Leave the images aside and copy out the whole listing, exact to the word.
::: Data below
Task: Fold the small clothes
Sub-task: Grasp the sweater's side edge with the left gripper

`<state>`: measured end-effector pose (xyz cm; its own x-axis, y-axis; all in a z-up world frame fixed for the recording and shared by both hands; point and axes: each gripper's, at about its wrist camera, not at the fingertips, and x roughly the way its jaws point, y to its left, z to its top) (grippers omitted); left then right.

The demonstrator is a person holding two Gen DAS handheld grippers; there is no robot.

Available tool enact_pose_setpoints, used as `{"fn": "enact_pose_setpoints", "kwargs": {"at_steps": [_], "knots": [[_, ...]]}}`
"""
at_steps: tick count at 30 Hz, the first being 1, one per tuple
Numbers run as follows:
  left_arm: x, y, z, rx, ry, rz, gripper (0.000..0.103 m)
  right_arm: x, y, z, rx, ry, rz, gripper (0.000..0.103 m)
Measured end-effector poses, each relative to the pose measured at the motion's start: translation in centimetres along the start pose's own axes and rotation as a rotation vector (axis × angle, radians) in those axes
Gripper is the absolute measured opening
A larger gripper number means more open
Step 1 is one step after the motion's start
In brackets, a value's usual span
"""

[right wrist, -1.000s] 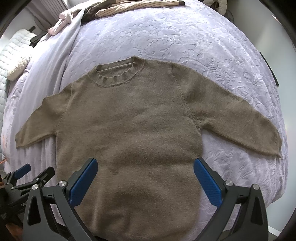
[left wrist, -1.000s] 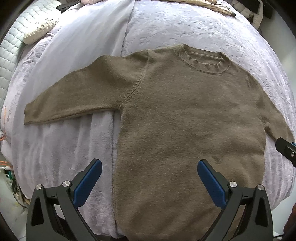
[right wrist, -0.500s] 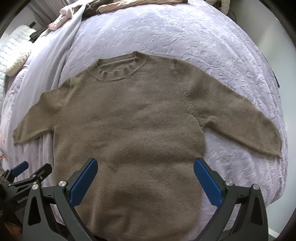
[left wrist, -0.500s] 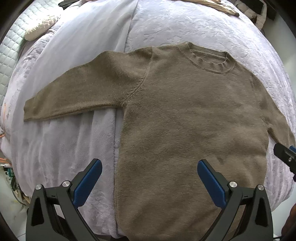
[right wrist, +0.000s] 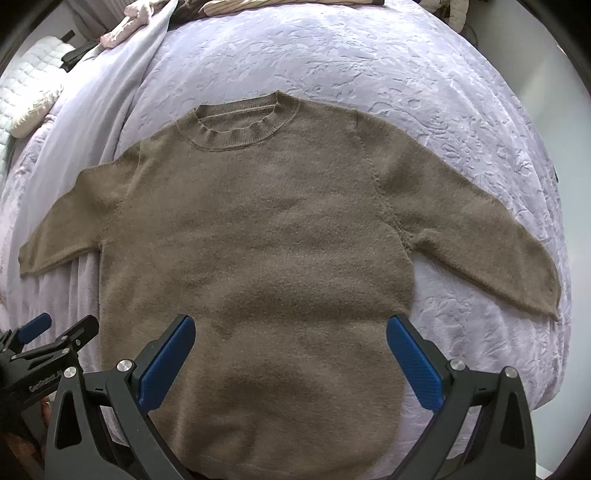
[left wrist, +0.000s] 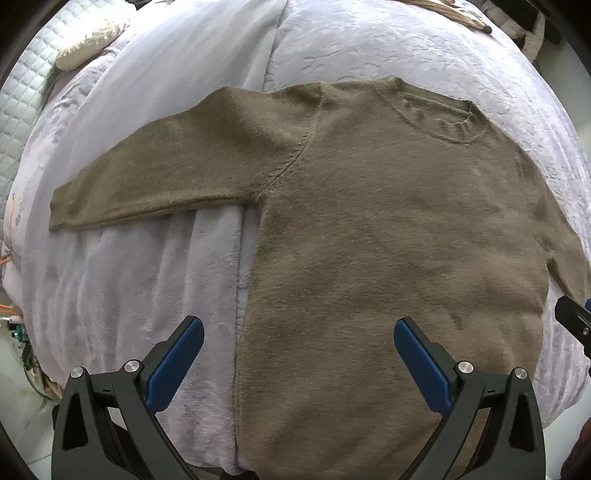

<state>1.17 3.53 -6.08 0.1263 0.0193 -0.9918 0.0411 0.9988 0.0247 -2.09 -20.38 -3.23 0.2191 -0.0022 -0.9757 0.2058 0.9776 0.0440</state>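
Observation:
An olive-brown knit sweater (left wrist: 388,221) lies flat and face up on the bed, collar (right wrist: 236,127) at the far side, both sleeves spread out sideways. My left gripper (left wrist: 299,343) hovers open above the sweater's lower left edge, nothing between its blue pads. In the right wrist view the same sweater (right wrist: 258,240) fills the middle, and my right gripper (right wrist: 290,339) hangs open over its lower body. The left gripper's tip (right wrist: 37,328) shows at that view's lower left; the right gripper's tip (left wrist: 574,321) peeks in at the left view's right edge.
A lavender embossed bedspread (right wrist: 369,62) covers the bed, with a smoother pale sheet (left wrist: 177,66) along the left. A white quilted pillow (right wrist: 26,96) lies far left. Other clothes (right wrist: 155,11) are piled at the bed's far end. Floor clutter (left wrist: 14,325) shows past the left edge.
Both grippers have moved forward and closer to the sweater, which now looks larger in both views. The sweater itself has not moved, and both grippers stay open.

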Motion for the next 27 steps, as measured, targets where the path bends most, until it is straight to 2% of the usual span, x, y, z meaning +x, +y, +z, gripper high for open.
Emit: {"fn": "enact_pose_setpoints", "kwargs": {"at_steps": [4,8,10,11,15,19,22,24,26,27], "knots": [[0.8,1.2,0.0,-0.03,0.012,-0.033,0.103,0.2,0.6,0.1,-0.015,0.001,-0.005,0.103],[2.6,4.6,0.1,-0.121,0.051,-0.15,0.103,0.2,1.8,0.1,-0.04,0.002,0.007,0.103],[2.7,8.2,0.3,-0.226,-0.002,-0.234,0.103,0.2,2.9,0.0,-0.064,0.001,0.007,0.103],[2.5,10.6,0.6,-0.284,-0.058,-0.27,0.103,0.3,3.6,-0.1,-0.079,-0.001,0.01,0.103],[2.4,18.6,1.8,-0.445,-0.225,-0.355,0.103,0.4,6.4,-0.5,-0.131,-0.006,0.05,0.103],[4.6,28.4,2.6,-0.681,-0.347,-0.425,0.103,0.8,9.4,-0.9,-0.169,-0.001,0.091,0.103],[7.3,33.1,2.5,-0.802,-0.366,-0.441,0.103,1.3,11.4,-1.4,-0.201,0.011,0.105,0.103],[9.9,35.6,2.3,-0.896,-0.351,-0.519,0.103,1.7,12.5,-1.8,-0.218,0.024,0.111,0.103],[11.3,36.5,2.2,-0.944,-0.349,-0.571,0.1,2.1,13.6,-2.2,-0.238,0.033,0.107,0.103],[11.7,36.6,2.1,-0.957,-0.356,-0.573,0.099,2.3,13.9,-2.4,-0.244,0.035,0.102,0.103]]}}
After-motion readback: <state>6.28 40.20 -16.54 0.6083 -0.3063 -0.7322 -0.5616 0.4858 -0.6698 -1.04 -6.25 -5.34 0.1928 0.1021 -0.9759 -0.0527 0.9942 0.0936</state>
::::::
* Solution for this problem *
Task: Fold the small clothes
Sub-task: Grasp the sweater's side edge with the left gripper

`<state>`: measured end-effector pose (xyz cm; its own x-axis, y-axis; all in a z-up world frame fixed for the recording and shared by both hands; point and axes: each gripper's, at about its wrist camera, not at the fingertips, and x roughly the way its jaws point, y to its left, z to its top) (grippers omitted); left then right.

The demonstrator is a person holding two Gen DAS handheld grippers; there is no robot.

Available tool enact_pose_setpoints, used as `{"fn": "enact_pose_setpoints", "kwargs": {"at_steps": [_], "knots": [[_, ...]]}}`
"""
at_steps: tick count at 30 Hz, the first being 1, one per tuple
Numbers run as follows:
  left_arm: x, y, z, rx, ry, rz, gripper (0.000..0.103 m)
  right_arm: x, y, z, rx, ry, rz, gripper (0.000..0.103 m)
Measured end-effector poses, each relative to the pose measured at the motion's start: translation in centimetres along the start pose's own axes and rotation as a rotation vector (axis × angle, radians) in those axes
Gripper is the absolute measured opening
A larger gripper number means more open
Step 1 is one step after the motion's start
In brackets, a value's usual span
"""

[right wrist, -1.000s] 
[left wrist, -1.000s] 
[right wrist, -0.500s] 
[left wrist, -0.500s] 
[right wrist, +0.000s] 
[left wrist, +0.000s] 

<state>1.17 3.53 -6.08 0.1263 0.0193 -0.9918 0.0411 0.9988 0.0247 -2.09 -20.38 -3.23 0.2191 -0.0022 -0.9757 0.2058 0.9776 0.0440</state>
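Observation:
An olive-brown knit sweater (left wrist: 388,221) lies flat and face up on the bed, collar (right wrist: 236,127) at the far side, both sleeves spread out sideways. My left gripper (left wrist: 299,343) hovers open above the sweater's lower left edge, nothing between its blue pads. In the right wrist view the same sweater (right wrist: 258,240) fills the middle, and my right gripper (right wrist: 290,339) hangs open over its lower body. The left gripper's tip (right wrist: 37,328) shows at that view's lower left; the right gripper's tip (left wrist: 574,321) peeks in at the left view's right edge.
A lavender embossed bedspread (right wrist: 369,62) covers the bed, with a smoother pale sheet (left wrist: 177,66) along the left. A white quilted pillow (right wrist: 26,96) lies far left. Other clothes (right wrist: 155,11) are piled at the bed's far end. Floor clutter (left wrist: 14,325) shows past the left edge.
Both grippers have moved forward and closer to the sweater, which now looks larger in both views. The sweater itself has not moved, and both grippers stay open.
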
Motion for the next 27 steps, as measured, targets where the path bends most, until it is straight to 2% of the usual span, x, y, z meaning +x, +y, +z, gripper high for open.
Emit: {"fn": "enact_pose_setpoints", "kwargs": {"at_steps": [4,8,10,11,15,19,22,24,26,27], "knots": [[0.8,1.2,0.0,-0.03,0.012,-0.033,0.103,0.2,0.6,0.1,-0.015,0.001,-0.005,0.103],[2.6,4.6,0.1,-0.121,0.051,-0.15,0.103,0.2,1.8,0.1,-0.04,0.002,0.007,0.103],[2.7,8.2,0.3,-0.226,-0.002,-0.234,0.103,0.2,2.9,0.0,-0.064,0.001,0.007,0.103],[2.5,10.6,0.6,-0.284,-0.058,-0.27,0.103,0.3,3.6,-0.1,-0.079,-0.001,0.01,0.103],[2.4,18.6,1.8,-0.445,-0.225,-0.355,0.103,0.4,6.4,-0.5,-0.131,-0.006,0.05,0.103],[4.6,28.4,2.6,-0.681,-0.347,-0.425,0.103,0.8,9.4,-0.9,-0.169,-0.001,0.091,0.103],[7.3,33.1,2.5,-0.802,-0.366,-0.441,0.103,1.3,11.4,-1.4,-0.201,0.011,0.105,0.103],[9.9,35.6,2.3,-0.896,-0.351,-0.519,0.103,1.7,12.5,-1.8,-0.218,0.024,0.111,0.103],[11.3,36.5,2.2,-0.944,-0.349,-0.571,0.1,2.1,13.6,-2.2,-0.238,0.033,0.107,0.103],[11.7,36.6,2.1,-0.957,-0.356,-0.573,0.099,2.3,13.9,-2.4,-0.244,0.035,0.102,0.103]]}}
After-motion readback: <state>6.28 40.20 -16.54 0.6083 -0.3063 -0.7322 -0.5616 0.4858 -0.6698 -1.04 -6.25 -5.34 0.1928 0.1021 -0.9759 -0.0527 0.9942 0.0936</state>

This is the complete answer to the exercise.